Indian Myths
How A Man And His Daughter Became Stars
Dandeek and his wife lived in the village by the lakeside. They had a beautiful daughter named Mao’ ra.
Mao’ ra was not like other children. When she was seven years old, she was very wise. Some said a spirit always stood by her to teach her. She knew more than the hookies and the ookies. All the beasts loved her. The birds came when she called them. At the sound of her voice the fishes swam about her feet in the shining waves. The trees talked to her. The streams sang to her. She loved the stars. Sometimes when she looked at them one would shoot across the sky. It left a trail of fire in the night.
One day a deep sickness came upon Mao’ ra. The medicine of the hookies could not cure her. The medicine of the ookies was no better. She seemed to sink into the arms of death.
When Dendeek came home from hunting, the hookies said to him, “Mao’ ra is very sick. She is not on her couch. By our magic power we see her on the way to the land of the Little People. We must not lose her. Follow her. Go quickly and bring her back to us.”
Dendeek was a mighty warrior. He could run faster than a deer. It was a long way. But he thought only, of his daughter. So he ran as swiftly as the wind.
He came to the hill over a city. It was where Se’ sta put the people when he made the world over again. Se’ sta’s mother lived there. She kept the city. A man was on the hill. He took Dendeek safely past the great rocks. They were ready to fan on the stranger to crush him.
Inside the gates Dendeek saw the Woman who fell down from Heaven. She was lying on a couch covered with deerskins. Near her, all harnessed to the sledge were the three stags which Se’ sta had driven through the sky and the Lower World. There was a fire on the stone floor. Smoke rolled below the roof of the city. And water roared beneath the stone floors.
“I come for Mao’ ra,” said her father. “I must take her back.”
”Mao’ ra was here,” said the Woman. “She was weak. She was pale and tired. But the hookies called her away by their magic power. As she passed out she carried two torches. She took them from the fire kindled there by Heno.”
Dendeek wept. He cried out in grief. He feared Mao’ ra was 1ost. He could not go back without her. What could he say to her mother? What could he tell the people?
There was a great noise. The city was shaken. Dendeek looked up. He saw Mao’ ra.
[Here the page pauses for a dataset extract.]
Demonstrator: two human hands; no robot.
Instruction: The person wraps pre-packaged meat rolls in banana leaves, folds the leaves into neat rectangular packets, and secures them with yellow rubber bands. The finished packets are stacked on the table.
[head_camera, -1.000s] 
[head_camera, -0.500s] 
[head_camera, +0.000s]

She was as bright as the two torches which she carried. She was running into the sky over the new path of the Beautiful Colors.
Dendeek saw the harnessed, stags. He leaped into, the sledge of Se’ sta. The stags sprang away over the Beautiful Bridge of Burning Colors. When their feet struck that bridge, thunder rolled over the Lower World and lightning flamed along the sky.
Then the Woman who fell down from Heaven said, “They go into the sky! People must never go there. Now they cannot return. Let them become stars to shine there forever.”
And so it was. If you look up at the stars on a cold winter night you may still see Mao’ ra with her torches. Behind her Dendeek sits in the sledge driving yet the three stags.
And now, when the North Wind roars in fury through the great trees, the Indian warriors say it is Dendeck driving down the sky to bring Mao’ ra back to her people.